Abba Arsène: «Fuir, se taire, se recueillir»
Les pères du désert? Ce sont ces premiers chrétiens à avoir quitté leur société pour se retirer dans la solitude, y vivre l’Evangile et chercher la rencontre avec cet absolu qu’est Dieu. Leurs paroles, toujours lapidaires, souvent tranchantes, offrent des enseignements encore actuels pour la vie intérieure aujourd’hui.
Arsène, ou mieux abba Arsène – c’est-à-dire «père» Arsène –, est l’un de ces solitaires. Né vers l’an 350, il quitte sa ville autour de de ses 40 ans, après une vie cultivée, mais dissipée. Dans l’espace aride et ardent du désert, entre le sable et le ciel, il mène jusqu’à sa mort (à l’âge respectable de presque 90 ans) une existence d’une extrême austérité. Elle le conduit à faire des expériences incandescentes.
Tout entier comme du feu
Selon les récits, un visiteur venu trouver Arsène le découvrit un jour recueilli dans sa cellule: il apparaissait «tout entier comme du feu». De cette expérience née de la persévérance dans la prière, d’autres pourront se nourrir pour faire éclore en eux une vie spirituelle.
Dans sa prière, Arsène demandait à Dieu comment se comporter pour être juste et trouver la paix. Il entendit cette réponse: «Fuis, tais-toi, garde le recueillement!» Même si peu sont appelés à imiter ce père du désert dans la radicalité de sa vocation, ces trois verbes dévoilent une sagesse accessible à beaucoup.
«Fuis!»
S’éloigner du lieu où l’on vit habituellement, pour un voyage même bref, cela ouvre sur de nouvelles réalités, en révélant qu’en chaque personne réside l’aspiration à un «ailleurs»… Quitter la routine amène à s’interroger sur sa vie et sur les relations avec ses proches. Ce n’est pas s’enfuir du quotidien, mais s’accorder la possibilité toujours renouvelée de tisser des liens authentiques et féconds.
«Tais-toi!» Faire silence: ce conseil va à contre-courant du rythme assourdissant de nos sociétés inondées de bruits et de messages. Or le silence peut enseigner à parler, en faisant discerner le juste poids des mots: sont-ils encore capables de créer des relations, d’engendrer la communion? Car, selon un autre père du désert, «la victoire sur toute peine qui te survient, c’est de garder le silence» (abba Poemen).
«Garde le recueillement!»
Autrement dit: trouve le repos! Non de manière passive, mais responsable. Un repos capable de procurer la paix, voire la réconciliation entre la vie – avec ses énigmes – et la personne, entre les autres et nous… Le recueillement permettra de «penser en grand», de s’exercer à l’amour en contemplant l’amour dont on est l’objet.

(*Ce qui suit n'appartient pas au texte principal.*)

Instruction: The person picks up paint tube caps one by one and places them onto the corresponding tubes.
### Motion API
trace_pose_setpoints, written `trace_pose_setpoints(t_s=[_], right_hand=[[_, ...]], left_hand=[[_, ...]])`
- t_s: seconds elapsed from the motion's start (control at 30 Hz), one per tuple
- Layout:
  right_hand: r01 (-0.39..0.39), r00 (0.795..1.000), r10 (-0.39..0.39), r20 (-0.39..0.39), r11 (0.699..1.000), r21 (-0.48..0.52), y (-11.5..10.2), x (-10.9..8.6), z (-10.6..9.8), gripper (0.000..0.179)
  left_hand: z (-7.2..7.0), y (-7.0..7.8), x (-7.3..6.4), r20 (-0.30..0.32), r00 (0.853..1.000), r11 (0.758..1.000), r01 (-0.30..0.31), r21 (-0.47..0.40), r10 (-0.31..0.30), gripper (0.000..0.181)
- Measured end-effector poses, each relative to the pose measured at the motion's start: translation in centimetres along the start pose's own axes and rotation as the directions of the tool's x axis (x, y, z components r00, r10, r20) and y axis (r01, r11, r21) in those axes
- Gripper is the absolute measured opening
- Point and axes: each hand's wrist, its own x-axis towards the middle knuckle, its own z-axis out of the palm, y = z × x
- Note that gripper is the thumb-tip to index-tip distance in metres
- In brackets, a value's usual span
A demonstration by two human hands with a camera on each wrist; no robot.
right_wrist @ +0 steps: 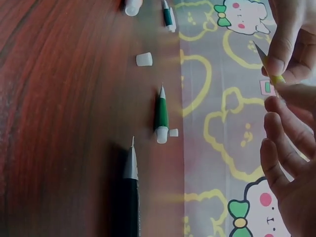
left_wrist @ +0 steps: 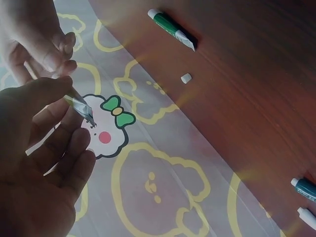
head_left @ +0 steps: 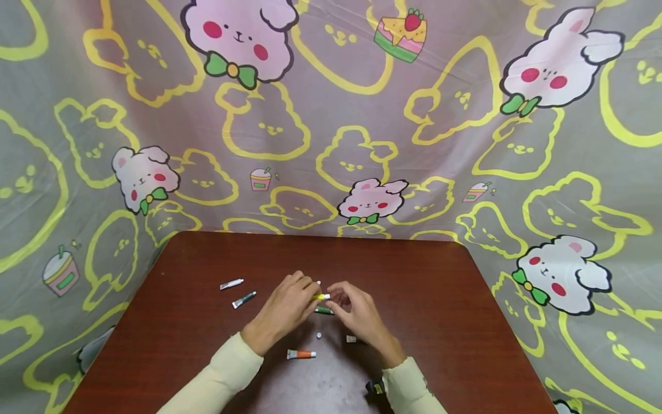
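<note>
My left hand (head_left: 289,302) pinches a small yellow paint tube (head_left: 319,297) between thumb and fingers. Its white end points right, and its flat silver tail (left_wrist: 84,109) shows in the left wrist view. Close by on the right is my right hand (head_left: 359,313), thumb and fingers loosely bent around the white end with a gap showing. Under the hands lies a green paint tube (head_left: 324,310). A black tube with a silver tail (right_wrist: 129,197) lies below the right hand, partly hidden by it in the head view.
A white tube (head_left: 231,284) and a dark teal tube (head_left: 244,299) lie on the brown table (head_left: 414,276) to the left. Nearer is an orange tube (head_left: 301,355). One loose white cap (head_left: 318,335) sits between the forearms, another cap (head_left: 318,282) behind the hands. Patterned cloth (head_left: 351,115) surrounds the table.
</note>
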Motion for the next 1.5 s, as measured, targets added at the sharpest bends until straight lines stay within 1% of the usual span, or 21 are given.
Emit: trace_pose_setpoints(t_s=[0.13,0.3,0.47,0.53,0.63,0.7,0.8,0.97,1.1,1.27,1.37,1.5], right_hand=[[0.022,1.0,-0.022,-0.003,0.999,-0.029,0.09,-0.01,0.02,0.012],[0.016,1.0,-0.017,-0.015,0.999,-0.049,0.25,-0.08,0.17,0.002],[-0.007,1.0,0.006,-0.021,0.997,-0.078,0.33,-0.1,0.16,0.01],[-0.014,1.0,0.013,-0.018,0.998,-0.058,0.32,-0.05,0.03,0.01],[0.002,1.0,-0.003,-0.008,1.0,-0.018,0.28,0.03,-0.23,0.02],[0.02,1.0,-0.02,0.004,1.0,0.001,0.23,0.09,-0.37,0.023],[0.032,0.999,-0.032,0.017,0.999,0.0,0.15,0.17,-0.47,0.017],[-0.002,1.0,0.002,0.018,1.0,-0.005,0.19,0.19,-0.37,0.007],[-0.025,1.0,0.025,0.018,1.0,-0.013,0.33,0.12,-0.19,0.012],[-0.035,0.999,0.035,0.025,0.999,0.007,0.2,0.01,-0.2,0.012],[-0.021,0.999,0.021,0.032,1.0,0.008,0.07,-0.02,-0.28,0.014],[0.007,0.999,-0.006,0.033,1.0,-0.006,0.01,0.02,-0.36,0.007]], left_hand=[[-0.09,0.03,0.07,0.011,1.0,1.0,-0.01,0.0,0.01,0.022],[-0.28,0.19,0.15,0.014,1.0,1.0,-0.01,-0.001,0.01,0.021],[-0.28,0.25,0.22,0.002,1.0,1.0,-0.014,-0.006,0.014,0.021],[-0.27,0.21,0.25,-0.002,1.0,1.0,-0.011,-0.005,0.011,0.021],[-0.32,0.09,0.28,-0.005,1.0,1.0,-0.004,-0.002,0.004,0.023],[-0.37,0.02,0.28,0.001,1.0,1.0,0.001,0.002,-0.001,0.023],[-0.5,0.02,0.33,0.018,1.0,1.0,-0.001,0.005,0.001,0.022],[-0.67,0.17,0.51,0.021,1.0,1.0,-0.006,0.004,0.006,0.02],[-0.65,0.22,0.57,0.011,1.0,1.0,-0.007,-0.003,0.007,0.018],[-0.6,0.22,0.45,0.014,1.0,1.0,-0.014,0.0,0.014,0.019],[-0.71,0.27,0.43,0.031,0.999,1.0,-0.018,0.013,0.018,0.02],[-0.69,0.32,0.51,0.035,0.999,0.999,-0.027,0.021,0.026,0.02]])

Loin d’appeler à l’isolement, abba Arsène rappelle dans cette brève sentence certaines conditions pour une vie pleinement humanisée: avec soi, les autres et Dieu.
Les apophtegmes des pères
Les pères du désert nous sont connus avant tout à travers leurs paroles, qui ont été rassemblées dans des recueils par leurs disciples. Ces collections ont été transmises sous le titre d’Apophtegmes («sentences»). De la vie de ces moines qui peuplaient les déserts d’Egypte au IVe siècle, peu de choses sont connues. Mais leurs sentences — parfois légendaires — les font apparaître comme d’éminents connaisseurs de la personne humaine. Loin des spéculations célestes, leurs propos s’ancrent dans les choses terrestres, pour y discerner, avec sévérité parfois, les réalités vraiment spirituelles.